Data from a phase 1 trial (NCT05316155) indicates that TAR-210, an intravesical delivery system for erdafitinib, is showing early clinical promise in patients with FGFR-altered high- and intermediate-risk non-muscle invasive bladder cancer (NMIBC). The study suggests a potential new approach to treating this challenging disease while minimizing systemic toxicity.
Study Design and Patient Population
The phase 1 study enrolled patients with NMIBC harboring FGFR alterations. Cohort 1 included patients with recurrent high-risk disease (high-grade Ta/T1, papillary only, without carcinoma in situ) who had previously received Bacillus Calmette-Guérin (BCG) and underwent transurethral resection of bladder tumor (TURBT). Cohort 3 consisted of patients with recurrent intermediate-risk disease (low-grade Ta/T1) and target lesions before treatment.
Patients in cohorts 1 and 3 received TAR-210 at approximately 2 mg/day or 4 mg/day during the dose-escalation phase, with device placement every 3 months. Both dose levels were expanded in part 2, the dose-expansion phase, and response was evaluated every 3 months. Treatment continued for up to 1 year if patients were recurrence-free in cohort 1 or experienced a complete response (CR) in cohort 3.
The primary endpoint was safety, while secondary endpoints included recurrence-free survival (RFS), duration of CR, and pathological CR rate.
Promising Efficacy Results
The findings showed a 12-month RFS rate of 90% (median follow-up of 8.9 months) among high-risk NMIBC patients with FGFR alterations (cohort 1; n = 21).
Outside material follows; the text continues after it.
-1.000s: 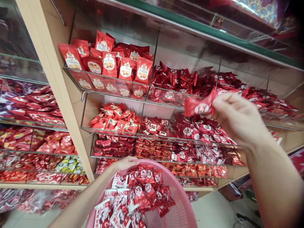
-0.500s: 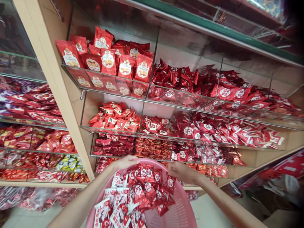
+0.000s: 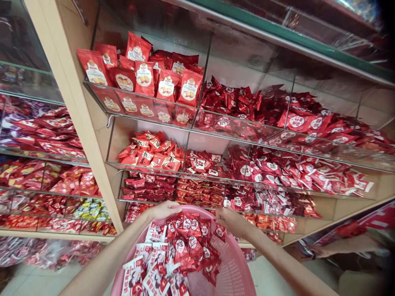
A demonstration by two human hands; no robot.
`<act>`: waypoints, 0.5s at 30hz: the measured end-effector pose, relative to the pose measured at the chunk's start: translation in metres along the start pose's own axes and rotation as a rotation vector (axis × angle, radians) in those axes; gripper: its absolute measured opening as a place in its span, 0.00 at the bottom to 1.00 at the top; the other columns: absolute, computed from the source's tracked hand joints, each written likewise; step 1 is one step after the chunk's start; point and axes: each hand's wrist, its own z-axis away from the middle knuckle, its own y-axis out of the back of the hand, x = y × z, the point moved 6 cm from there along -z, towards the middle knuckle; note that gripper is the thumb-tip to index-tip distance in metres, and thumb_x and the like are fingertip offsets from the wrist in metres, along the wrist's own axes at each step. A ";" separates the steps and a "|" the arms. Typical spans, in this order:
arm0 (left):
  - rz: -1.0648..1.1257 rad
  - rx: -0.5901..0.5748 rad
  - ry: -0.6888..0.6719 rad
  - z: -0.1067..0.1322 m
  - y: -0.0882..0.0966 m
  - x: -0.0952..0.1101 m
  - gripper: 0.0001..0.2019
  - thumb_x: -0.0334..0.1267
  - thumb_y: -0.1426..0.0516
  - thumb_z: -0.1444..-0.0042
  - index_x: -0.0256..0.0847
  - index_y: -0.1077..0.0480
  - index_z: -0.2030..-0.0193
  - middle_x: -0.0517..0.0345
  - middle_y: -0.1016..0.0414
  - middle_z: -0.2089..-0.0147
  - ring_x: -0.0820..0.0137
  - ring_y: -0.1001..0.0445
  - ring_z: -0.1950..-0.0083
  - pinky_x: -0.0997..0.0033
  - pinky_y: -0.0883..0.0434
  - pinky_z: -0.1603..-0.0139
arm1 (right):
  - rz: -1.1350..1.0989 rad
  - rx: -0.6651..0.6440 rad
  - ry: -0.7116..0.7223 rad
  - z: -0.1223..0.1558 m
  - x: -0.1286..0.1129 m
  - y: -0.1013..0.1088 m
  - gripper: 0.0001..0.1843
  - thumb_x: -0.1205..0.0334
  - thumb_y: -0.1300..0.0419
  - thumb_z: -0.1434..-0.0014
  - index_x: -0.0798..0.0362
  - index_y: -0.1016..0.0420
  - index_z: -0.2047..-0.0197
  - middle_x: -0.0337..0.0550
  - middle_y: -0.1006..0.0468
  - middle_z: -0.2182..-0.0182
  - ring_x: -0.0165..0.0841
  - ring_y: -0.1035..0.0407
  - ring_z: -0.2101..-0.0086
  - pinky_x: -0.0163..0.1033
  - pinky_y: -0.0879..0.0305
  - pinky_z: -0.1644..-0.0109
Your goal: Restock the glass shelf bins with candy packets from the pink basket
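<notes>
Head view, forward and down onto a shop display. Left hand (image 3: 162, 210) hooked over the far rim of a round pink perforated plastic basket (image 3: 236, 275), fingers curled, apparently clenched on the rim. Right hand (image 3: 230, 222) low over the basket's right side, fingers down among a heap of glossy red-and-white wrapped snack packets (image 3: 188, 246), touching the top of the pile; anything pinched between the fingers: cannot tell. Heap inside the basket, filling its left and middle, with a few white-faced packets (image 3: 134, 275) along the near left side and bare pink mesh at lower right.

Behind the basket, glass-fronted display shelves (image 3: 197, 172) with a light wooden upright (image 3: 74, 119) at left. Top left bay: large red biscuit bags with white labels (image 3: 166, 86), standing crowded together. Top right bay: small dark red wrapped packets (image 3: 237, 102). Below, red packets with round white logos (image 3: 271, 172) and red packets with white-and-black labels (image 3: 151, 154). Further left, bays of mixed red and purple wrapped sweets (image 3: 40, 131). Green strip (image 3: 277, 35) along the upper shelf edge. Near the right edge, another person's hand (image 3: 321, 251), low down and well apart from the basket.
</notes>
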 end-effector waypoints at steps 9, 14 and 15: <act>-0.043 0.020 -0.003 0.000 0.002 0.000 0.26 0.60 0.46 0.50 0.36 0.27 0.64 0.61 0.31 0.70 0.74 0.38 0.69 0.74 0.40 0.66 | -0.012 0.024 0.014 -0.004 0.008 -0.025 0.10 0.76 0.50 0.51 0.54 0.38 0.79 0.35 0.38 0.80 0.28 0.44 0.75 0.33 0.52 0.70; -0.072 0.010 0.018 0.000 0.002 -0.001 0.27 0.62 0.47 0.51 0.36 0.29 0.67 0.63 0.35 0.73 0.75 0.40 0.71 0.75 0.42 0.69 | -0.027 0.124 -0.008 0.000 0.001 -0.022 0.10 0.77 0.50 0.50 0.56 0.34 0.67 0.42 0.30 0.70 0.31 0.37 0.69 0.33 0.47 0.67; -0.066 0.008 0.017 0.000 0.002 -0.001 0.27 0.62 0.47 0.51 0.35 0.29 0.67 0.63 0.35 0.73 0.75 0.40 0.71 0.75 0.42 0.69 | -0.031 0.144 -0.015 0.002 0.000 -0.020 0.10 0.78 0.50 0.49 0.56 0.35 0.66 0.44 0.29 0.67 0.32 0.36 0.66 0.33 0.46 0.65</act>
The median RFS was not estimable. Two patients experienced recurrence, with no RFS difference between TAR-210 dose levels.
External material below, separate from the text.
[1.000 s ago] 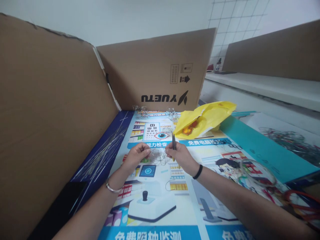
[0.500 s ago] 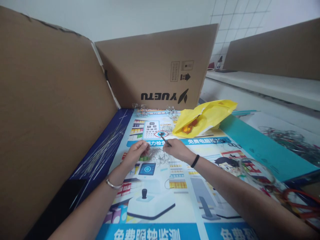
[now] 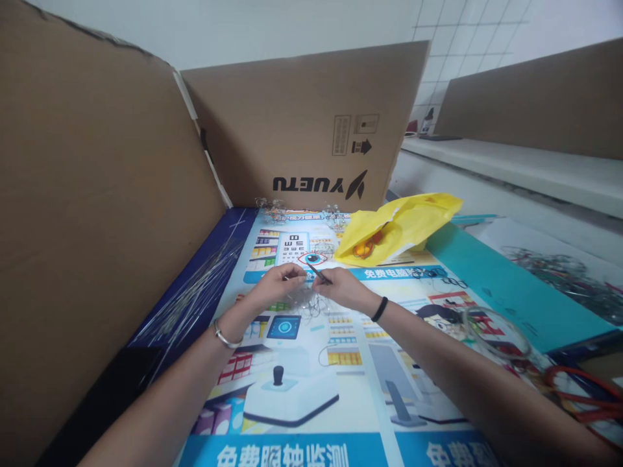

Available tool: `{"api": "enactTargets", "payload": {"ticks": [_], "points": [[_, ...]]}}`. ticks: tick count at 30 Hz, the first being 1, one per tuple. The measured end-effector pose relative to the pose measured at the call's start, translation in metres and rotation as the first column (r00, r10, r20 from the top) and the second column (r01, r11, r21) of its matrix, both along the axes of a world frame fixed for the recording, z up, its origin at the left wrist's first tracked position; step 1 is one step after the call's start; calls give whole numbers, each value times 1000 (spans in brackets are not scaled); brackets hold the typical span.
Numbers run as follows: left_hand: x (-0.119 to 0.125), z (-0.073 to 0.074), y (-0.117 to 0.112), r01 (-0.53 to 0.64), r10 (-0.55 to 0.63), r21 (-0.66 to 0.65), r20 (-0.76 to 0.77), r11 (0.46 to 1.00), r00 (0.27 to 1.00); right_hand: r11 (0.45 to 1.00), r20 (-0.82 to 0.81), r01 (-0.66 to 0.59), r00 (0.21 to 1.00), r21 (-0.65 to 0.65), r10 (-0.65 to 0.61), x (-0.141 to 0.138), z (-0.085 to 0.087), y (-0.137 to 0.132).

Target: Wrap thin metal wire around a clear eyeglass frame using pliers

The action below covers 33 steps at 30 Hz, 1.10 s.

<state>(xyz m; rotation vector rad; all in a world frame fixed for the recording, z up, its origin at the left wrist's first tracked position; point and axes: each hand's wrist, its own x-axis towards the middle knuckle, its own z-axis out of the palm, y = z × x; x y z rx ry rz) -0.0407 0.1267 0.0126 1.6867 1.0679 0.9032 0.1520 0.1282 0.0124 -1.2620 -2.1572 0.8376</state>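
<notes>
My right hand (image 3: 343,288) is closed around a slim dark pointed tool (image 3: 318,274), its tip aimed up and left; the frames do not show its exact kind. Close by on the left, my left hand (image 3: 278,283) has thumb and fingers pinched together. Whatever lies in that pinch is too small to name. Below both hands, a loose tangle of thin wire loops (image 3: 311,303) rests on the printed sheet. The two hands nearly meet, with the tool's tip near the left fingertips.
A yellow bag (image 3: 409,224) with orange loops (image 3: 370,245) inside lies behind my right hand. Thin clear strands (image 3: 195,292) are at left. Cardboard panels (image 3: 272,123) stand behind and left. Dark wire pieces (image 3: 433,275), a coil (image 3: 501,334) and red cord (image 3: 579,392) lie at right.
My left hand has moved slightly up and right, nearer the right hand. The tool has tilted to a flatter angle. The view has shifted slightly.
</notes>
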Motion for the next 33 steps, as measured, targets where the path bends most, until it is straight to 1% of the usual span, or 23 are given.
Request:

In cohort 3, which included 31 response-evaluable patients with intermediate-risk NMIBC and FGFR alterations, the 12-week CR rate was 90%, with all patients achieving a clinical response. The CR rate remained consistent across dose levels, and 86% of CRs were ongoing at data cutoff. Durable response rates were 100% (95% CI, 100%-100%) at 6 months and 89% (95% CI, 43%-98%) at 9 months.
Expert Commentary
According to Antoni Vilaseca Cabo, MD, adjunct physician of the Urology Service at Hospital Clínic de Barcelona in Spain, recurrence rates for NMIBC patients remain high despite available treatments, underscoring the need for more effective therapies. He noted that FGFR alterations are present in approximately 50% to 80% of patients with advanced bladder cancer and are known oncogenic drivers.
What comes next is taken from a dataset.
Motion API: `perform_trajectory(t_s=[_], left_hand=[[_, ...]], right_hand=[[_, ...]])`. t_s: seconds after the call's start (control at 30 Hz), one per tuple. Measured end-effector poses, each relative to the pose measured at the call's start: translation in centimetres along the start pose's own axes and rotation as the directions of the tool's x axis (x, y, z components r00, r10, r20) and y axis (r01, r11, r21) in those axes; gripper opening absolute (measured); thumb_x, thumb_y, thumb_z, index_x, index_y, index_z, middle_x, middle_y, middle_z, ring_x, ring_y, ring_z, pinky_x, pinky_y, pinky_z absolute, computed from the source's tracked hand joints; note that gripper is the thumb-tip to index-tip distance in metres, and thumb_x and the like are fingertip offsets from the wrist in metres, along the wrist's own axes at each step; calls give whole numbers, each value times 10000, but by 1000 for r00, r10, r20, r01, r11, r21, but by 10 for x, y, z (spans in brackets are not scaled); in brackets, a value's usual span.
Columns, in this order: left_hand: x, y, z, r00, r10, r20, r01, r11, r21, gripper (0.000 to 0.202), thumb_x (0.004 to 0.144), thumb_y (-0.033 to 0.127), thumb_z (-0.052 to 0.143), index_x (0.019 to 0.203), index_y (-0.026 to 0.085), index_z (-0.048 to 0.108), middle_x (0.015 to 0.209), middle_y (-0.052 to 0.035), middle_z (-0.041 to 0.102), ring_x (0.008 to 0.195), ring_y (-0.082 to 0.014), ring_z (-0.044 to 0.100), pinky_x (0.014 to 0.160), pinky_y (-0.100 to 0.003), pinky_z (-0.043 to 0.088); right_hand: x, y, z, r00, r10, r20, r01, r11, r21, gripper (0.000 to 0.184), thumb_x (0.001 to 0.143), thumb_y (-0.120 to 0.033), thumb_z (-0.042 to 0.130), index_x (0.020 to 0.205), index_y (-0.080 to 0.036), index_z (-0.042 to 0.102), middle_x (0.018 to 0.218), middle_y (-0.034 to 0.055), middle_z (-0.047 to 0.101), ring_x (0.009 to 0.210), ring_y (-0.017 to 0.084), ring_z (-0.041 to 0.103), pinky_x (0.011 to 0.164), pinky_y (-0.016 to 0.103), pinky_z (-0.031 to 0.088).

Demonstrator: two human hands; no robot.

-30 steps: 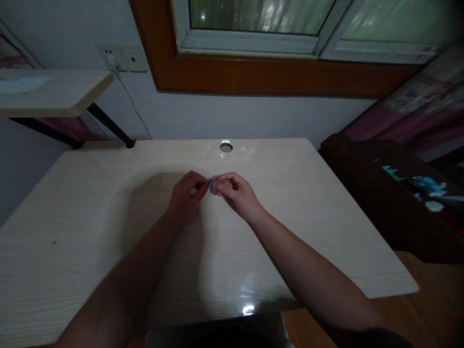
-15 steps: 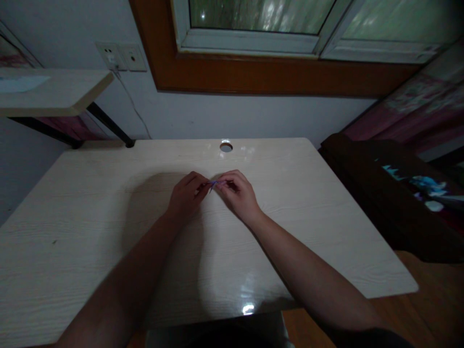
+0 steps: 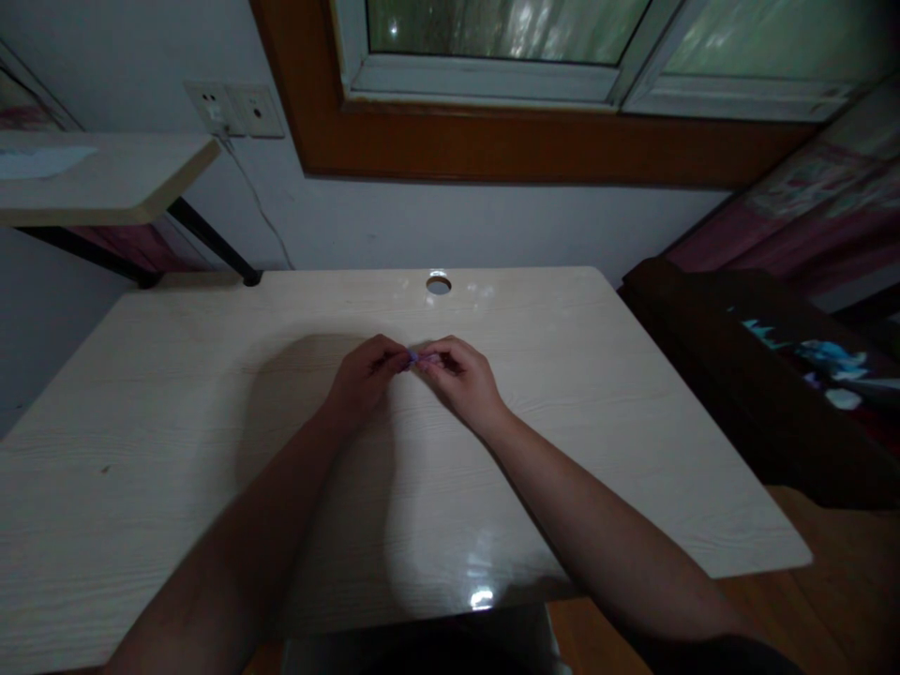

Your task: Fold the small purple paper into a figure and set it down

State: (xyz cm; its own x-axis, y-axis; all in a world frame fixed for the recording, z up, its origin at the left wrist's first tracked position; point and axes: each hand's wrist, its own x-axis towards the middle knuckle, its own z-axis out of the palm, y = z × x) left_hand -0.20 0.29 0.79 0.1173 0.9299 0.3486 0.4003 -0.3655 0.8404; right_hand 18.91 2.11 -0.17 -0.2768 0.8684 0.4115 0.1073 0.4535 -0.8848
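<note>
Between my hands is a small, thin purple piece (image 3: 413, 356), mostly covered by fingers; its kind is too small to make out. My left hand (image 3: 367, 373) pinches its left end between thumb and fingertips. From the other side, my right hand (image 3: 460, 375) grips it the same way, the fingertips of both hands almost meeting. Both hands are over the middle of the pale wood-grain table (image 3: 562, 375), with their shadow falling to the left.
A round cable hole (image 3: 439, 285) lies near the table's back edge. At the left stands a raised shelf (image 3: 161, 178) on black legs. A cord (image 3: 257, 197) hangs from the wall socket (image 3: 235, 111). Dark furniture (image 3: 703, 375) bearing bluish items stands to the right.
My left fingers have shifted slightly, closing further round the purple piece. A thin end that stuck out below it no longer shows. The right hand has dipped a little.
</note>
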Motion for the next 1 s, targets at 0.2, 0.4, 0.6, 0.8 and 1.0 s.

Dr. Vilaseca Cabo explained that while erdafitinib has shown good results in metastatic and advanced urothelial carcinoma, systemic adverse effects were a concern for the NMIBC population. The TAR-210 intravesical delivery system was designed to address this by delivering erdafitinib locally, aiming to reduce systemic toxicities while maintaining efficacy. He highlighted the encouraging data, noting the high response rates and the absence of systemic adverse effects in the study.
Ongoing Research
The MoonRISe-1 study (NCT06319820), a phase 3 trial in patients with FGFR alterations and intermediate-risk NMIBC, is currently underway. Patients will be randomized to receive either TAR-210 or standard of care (gemcitabine or mitomycin C).